Vinsen, Miranda, dan Andrew sampai terkagum-kagum. Walaupun belum terlalu lama mengenal Leo, tapi Lea sudah sedikit tahu tentang kebiasaan leader mereka.

'Analisisnya hebat sekali!' Batin Miranda.

Leo yang di depan mereka menyeringai.

'Black Dagger.'

Setelah mengucapkan mantra, beberapa belati berwarna hitam menuju dengan kecepatan tinggi ke arah Lea.

'Shield.'

Tidak ingin Lea terluka, Vinsen memasang pelindung di sekitarnya. Belati hitam itu langsung terpental dikarenakan pelindung yang dipasang Vinsen.

"Cih, ternyata benar. Dia bukan Leo kawan-kawan, dan kita harus mencari cara untuk menyadarkannya." Kata Vinsen sambil menatap tajam Leo.

"Untuk jumlah kita yang menang, tapi untuk ukuran kekuatan sepertinya kita yang kalah." Kata Miranda kemudian mengeluarkan belati yang disimpannya.

Vinsen dan Andrew mengeluarkan pedang, dan Lea memegang busur dan anak panahnya.

Leo yang di depan juga mengeluarkan pedang dari tempatnya.

'Big wave.'

Ombak besar muncul dan mengarah kepada Leo. Leo nampak santai-santai saja.

'Holy sword.'

Dengan satu kali tebasan, Leo berhasil menghilangkan ombak besar yang diciptakan Andrew ini.

"Cih sepertinya kita harus memakai kekuatan fisik." Umpat Andrew.

"Lea, kau analisislah sesuatu yang dapat membuat Leo sadar." Perintah Vinsen.

"Kami akan memberimu waktu." Kata Miranda.

Andrew dan Vinsen maju bersama, mereka dengan tidak takutnya mengayunkan pedang kepada Leo.

Yang ditebas hanya melompat ke belakang.
Leo pun maju untuk menyerang mereka, perbedaan agility mereka sangat kentara, karena serangan-serangan yang diberikan Leo, mampu membuat Andrew dan Vinsen kewalahan menghadapinya.

'Earthquake.'

Tidak ingin diam saja, Miranda membantu mereka dari belakang. Apa daya, Leo hanya menganggap hal itu sepele dan mengucapkan sebuah mantera yang tidak dapat didengar oleh mereka.

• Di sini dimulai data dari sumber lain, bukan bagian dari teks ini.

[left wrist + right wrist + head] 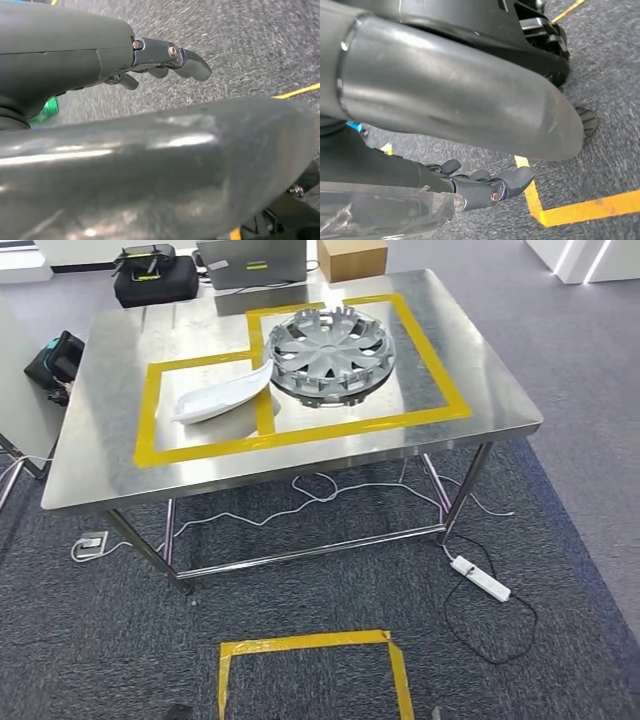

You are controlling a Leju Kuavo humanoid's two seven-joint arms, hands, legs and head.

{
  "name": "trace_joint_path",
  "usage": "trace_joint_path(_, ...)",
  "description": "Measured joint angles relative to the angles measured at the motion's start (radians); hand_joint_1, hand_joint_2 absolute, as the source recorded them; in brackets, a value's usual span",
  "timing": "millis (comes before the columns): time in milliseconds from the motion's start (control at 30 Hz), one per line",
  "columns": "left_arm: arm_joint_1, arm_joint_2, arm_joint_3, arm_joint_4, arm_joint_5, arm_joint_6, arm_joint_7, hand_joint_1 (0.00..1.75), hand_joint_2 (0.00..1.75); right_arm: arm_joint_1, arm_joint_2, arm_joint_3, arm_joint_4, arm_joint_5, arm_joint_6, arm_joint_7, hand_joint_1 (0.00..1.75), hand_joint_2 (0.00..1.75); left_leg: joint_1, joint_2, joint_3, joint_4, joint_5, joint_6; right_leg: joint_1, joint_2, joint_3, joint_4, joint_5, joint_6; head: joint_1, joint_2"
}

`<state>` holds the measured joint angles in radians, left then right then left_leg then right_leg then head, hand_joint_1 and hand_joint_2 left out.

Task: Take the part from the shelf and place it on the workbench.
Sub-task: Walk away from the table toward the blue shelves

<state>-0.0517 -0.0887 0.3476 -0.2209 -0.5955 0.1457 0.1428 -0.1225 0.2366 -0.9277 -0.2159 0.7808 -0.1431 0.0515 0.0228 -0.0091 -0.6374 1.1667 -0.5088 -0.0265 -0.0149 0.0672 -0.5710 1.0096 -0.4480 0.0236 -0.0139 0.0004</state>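
Currently, in the head view, a silver hubcap [331, 353] is lying flat inside the right yellow-taped box on the steel surface [113, 440], with a white curved part [223, 396] lying in the left box, its tip just beside the hubcap. Left wrist view: left robot hand [166, 62] is hanging over grey carpet [245, 45], fingers apart, holding nothing. Right wrist view: right robot hand [486, 187] is hanging over carpet near yellow floor tape [584, 210], fingers loosely extended, empty
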Motion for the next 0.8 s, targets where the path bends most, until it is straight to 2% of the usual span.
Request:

"Tadi dia mengucapkan sebuah mantera." Kata Andrew dengan napas yang terengah-engah.

"Sepertinya dia salah merapal mantera, karena aku tidak merasakan apapun." Kata Miranda.

'Starfall.' Ucap Vinsen.

Tapi tidak terjadi apa-apa. Tidak ada bintang jatuh yang menimpa Leo.

Leo yang mendengarnya mengucap mantera, sedikit tersenyum sinis.

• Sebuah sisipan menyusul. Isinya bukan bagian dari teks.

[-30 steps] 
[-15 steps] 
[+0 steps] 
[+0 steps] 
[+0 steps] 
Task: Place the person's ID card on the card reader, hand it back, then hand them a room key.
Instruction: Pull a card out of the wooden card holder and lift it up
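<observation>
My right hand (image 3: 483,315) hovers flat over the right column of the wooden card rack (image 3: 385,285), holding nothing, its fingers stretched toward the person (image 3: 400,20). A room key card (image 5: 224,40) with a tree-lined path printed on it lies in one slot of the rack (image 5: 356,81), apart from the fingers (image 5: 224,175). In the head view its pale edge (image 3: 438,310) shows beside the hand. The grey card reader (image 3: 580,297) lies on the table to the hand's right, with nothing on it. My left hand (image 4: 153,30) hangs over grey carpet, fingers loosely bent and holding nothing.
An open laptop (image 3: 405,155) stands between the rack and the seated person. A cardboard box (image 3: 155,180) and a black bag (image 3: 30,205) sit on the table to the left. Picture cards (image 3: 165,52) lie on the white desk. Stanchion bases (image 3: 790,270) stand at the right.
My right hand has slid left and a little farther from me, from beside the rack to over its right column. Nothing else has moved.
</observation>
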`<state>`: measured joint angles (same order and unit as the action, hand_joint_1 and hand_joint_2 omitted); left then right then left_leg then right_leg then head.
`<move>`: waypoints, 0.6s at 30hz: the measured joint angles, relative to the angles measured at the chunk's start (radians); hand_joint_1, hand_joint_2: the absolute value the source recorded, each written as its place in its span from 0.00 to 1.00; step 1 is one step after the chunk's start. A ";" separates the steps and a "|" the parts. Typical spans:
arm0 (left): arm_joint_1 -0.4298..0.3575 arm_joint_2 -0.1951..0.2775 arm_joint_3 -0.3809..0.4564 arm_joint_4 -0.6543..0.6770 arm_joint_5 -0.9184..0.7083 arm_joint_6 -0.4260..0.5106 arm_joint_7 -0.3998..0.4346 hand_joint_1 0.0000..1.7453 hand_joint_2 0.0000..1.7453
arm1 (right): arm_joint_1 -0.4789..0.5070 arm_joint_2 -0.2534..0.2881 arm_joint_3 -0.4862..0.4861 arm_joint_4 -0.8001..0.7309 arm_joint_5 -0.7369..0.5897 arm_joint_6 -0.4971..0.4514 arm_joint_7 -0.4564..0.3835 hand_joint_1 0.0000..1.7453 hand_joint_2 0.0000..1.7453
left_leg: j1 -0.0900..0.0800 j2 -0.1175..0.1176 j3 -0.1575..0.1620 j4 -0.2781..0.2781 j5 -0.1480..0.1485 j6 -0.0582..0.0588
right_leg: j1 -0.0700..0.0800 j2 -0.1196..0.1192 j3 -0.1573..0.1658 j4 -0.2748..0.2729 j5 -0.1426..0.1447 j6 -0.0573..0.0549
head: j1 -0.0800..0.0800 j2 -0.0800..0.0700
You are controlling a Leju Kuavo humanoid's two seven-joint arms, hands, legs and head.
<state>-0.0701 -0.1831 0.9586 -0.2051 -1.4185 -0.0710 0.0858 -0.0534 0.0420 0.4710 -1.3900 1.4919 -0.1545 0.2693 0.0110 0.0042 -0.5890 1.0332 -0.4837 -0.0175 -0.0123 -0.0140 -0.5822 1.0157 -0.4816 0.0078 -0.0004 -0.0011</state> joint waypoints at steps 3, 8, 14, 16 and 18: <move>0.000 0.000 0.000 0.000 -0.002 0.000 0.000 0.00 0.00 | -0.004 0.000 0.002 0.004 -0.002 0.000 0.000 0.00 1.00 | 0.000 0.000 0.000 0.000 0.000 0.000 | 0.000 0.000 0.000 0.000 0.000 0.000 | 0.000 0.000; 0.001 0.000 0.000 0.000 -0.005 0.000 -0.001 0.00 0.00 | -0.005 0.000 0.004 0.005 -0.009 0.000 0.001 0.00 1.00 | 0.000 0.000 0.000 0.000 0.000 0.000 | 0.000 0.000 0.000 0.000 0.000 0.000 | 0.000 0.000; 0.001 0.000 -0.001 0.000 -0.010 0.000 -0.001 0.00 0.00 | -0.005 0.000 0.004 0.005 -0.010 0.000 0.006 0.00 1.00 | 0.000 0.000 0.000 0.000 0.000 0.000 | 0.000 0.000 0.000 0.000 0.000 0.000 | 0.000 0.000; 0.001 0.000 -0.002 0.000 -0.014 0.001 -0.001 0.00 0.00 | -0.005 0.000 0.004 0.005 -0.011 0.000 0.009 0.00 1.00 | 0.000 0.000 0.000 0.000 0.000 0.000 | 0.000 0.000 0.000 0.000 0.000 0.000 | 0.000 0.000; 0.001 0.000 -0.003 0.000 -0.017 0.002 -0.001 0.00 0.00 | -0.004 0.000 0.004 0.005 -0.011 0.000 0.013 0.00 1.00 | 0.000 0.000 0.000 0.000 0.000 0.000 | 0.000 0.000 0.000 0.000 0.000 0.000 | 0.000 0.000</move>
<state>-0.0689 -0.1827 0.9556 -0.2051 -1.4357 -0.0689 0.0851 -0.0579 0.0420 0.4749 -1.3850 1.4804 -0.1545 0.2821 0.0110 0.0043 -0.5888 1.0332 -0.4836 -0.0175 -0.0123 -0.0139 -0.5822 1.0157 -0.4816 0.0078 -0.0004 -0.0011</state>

"Kalian lama sekali menyerangnya." Kata Leo meremehkan.

"Biar kutunjukkan,"

'Dark starfall.'

Walaupun belum malam, namun bintang mulai berjatuhan. Perbedaannya, bintang yang jatuh itu berwarna hitam.

"Sepertinya mantera yang dia ucapkan sebelumnya, menghalangi kita memakai sihir." Kata Miranda.

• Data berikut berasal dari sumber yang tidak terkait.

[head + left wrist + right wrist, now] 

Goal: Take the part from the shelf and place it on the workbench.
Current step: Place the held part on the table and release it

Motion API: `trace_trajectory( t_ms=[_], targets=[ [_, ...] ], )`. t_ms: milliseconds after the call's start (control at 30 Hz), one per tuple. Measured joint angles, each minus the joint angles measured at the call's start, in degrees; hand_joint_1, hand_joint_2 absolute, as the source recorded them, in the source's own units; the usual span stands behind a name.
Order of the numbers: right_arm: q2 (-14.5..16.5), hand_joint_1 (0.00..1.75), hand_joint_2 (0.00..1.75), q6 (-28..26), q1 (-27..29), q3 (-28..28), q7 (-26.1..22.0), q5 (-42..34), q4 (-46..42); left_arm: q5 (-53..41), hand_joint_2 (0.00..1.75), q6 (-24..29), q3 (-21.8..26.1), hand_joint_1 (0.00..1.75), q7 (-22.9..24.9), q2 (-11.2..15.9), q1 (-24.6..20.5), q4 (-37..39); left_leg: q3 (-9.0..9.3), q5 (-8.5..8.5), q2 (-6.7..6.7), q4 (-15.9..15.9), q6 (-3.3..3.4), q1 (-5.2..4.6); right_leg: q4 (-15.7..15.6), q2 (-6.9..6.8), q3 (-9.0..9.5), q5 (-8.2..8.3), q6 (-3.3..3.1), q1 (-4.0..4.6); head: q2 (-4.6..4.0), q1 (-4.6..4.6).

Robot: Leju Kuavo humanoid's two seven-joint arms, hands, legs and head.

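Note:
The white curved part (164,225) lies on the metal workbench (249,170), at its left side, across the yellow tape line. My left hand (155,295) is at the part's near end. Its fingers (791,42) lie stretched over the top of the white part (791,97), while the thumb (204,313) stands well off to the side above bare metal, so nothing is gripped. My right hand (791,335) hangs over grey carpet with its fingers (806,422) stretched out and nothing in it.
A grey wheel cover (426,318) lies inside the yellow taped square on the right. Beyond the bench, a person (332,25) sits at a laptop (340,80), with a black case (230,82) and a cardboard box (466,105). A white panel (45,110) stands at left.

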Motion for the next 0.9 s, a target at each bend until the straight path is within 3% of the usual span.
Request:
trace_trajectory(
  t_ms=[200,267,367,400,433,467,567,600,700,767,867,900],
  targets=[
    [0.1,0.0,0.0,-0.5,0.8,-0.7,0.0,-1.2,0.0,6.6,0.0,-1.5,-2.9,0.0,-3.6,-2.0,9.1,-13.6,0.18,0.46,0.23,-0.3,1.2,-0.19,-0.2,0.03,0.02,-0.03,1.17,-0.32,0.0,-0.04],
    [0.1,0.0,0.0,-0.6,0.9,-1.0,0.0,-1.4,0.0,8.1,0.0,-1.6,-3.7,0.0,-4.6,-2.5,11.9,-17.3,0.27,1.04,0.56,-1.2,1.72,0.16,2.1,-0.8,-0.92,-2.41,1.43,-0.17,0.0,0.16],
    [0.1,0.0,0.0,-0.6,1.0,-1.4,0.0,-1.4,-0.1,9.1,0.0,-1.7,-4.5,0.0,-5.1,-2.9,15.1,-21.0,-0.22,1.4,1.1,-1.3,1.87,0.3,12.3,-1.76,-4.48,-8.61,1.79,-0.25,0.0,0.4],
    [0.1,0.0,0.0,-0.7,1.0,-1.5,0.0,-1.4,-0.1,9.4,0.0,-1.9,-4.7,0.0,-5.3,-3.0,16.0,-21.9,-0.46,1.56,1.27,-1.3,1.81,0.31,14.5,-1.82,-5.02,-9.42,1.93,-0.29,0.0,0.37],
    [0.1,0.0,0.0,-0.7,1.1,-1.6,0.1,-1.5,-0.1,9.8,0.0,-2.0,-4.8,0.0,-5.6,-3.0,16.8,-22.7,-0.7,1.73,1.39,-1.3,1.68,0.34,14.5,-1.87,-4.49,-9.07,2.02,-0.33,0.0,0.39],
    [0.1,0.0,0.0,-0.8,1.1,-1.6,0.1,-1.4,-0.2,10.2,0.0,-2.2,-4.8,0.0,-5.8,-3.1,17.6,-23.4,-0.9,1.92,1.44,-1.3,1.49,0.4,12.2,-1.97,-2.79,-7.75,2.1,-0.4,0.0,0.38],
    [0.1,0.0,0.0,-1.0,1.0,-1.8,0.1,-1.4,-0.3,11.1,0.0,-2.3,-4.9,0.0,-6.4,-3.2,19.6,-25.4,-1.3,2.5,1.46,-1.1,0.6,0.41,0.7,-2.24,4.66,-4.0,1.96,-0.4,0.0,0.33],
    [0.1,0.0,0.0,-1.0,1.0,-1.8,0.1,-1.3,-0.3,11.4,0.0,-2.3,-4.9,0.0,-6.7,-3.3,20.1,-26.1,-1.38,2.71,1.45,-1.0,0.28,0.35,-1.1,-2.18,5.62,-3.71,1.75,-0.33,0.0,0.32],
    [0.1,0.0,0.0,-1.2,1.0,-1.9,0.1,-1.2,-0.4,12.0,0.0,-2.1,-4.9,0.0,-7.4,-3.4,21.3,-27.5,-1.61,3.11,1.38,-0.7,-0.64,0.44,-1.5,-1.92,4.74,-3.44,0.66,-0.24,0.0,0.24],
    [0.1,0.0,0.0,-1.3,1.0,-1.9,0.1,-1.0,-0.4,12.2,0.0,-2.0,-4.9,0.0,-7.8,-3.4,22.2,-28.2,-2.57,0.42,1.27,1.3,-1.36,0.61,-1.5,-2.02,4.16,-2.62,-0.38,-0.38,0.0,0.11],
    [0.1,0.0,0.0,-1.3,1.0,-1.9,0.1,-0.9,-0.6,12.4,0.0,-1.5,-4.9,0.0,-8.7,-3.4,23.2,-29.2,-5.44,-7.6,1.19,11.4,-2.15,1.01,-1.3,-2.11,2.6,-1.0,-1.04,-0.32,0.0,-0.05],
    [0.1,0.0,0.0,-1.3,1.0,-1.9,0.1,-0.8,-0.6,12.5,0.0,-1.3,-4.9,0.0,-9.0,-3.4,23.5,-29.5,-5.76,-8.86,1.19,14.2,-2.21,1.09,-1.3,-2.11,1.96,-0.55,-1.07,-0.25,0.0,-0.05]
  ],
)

"Tch aku tidak bisa mengaktifkan sihirku." Umpat Andrew.

Bintang hitam yang jatuh pun semakin dekat dengan mereka.

"Tidak kusangka aku akan mati dengan sihirku sendiri." Kata Vinsen.

'Shield.'

Di saat Leo tidak memerhatikan, Lea maju dan memasang pelindung, sebelum bintang hitam itu mengenai mereka.

"Sepertinya sihir penghalang tidak mempan padamu." Kata Leo.

'Dark iron jail.'

Seketika muncul penjara beraura hitam dan memenjarakan Miranda, Vinsen, dan Andrew di dalamnya.

"Sekarang kita berdua bisa bertarung tanpa gangguan." Kata Leo.

'Matanya semakin gelap, aku harus cepat.' Batin Lea.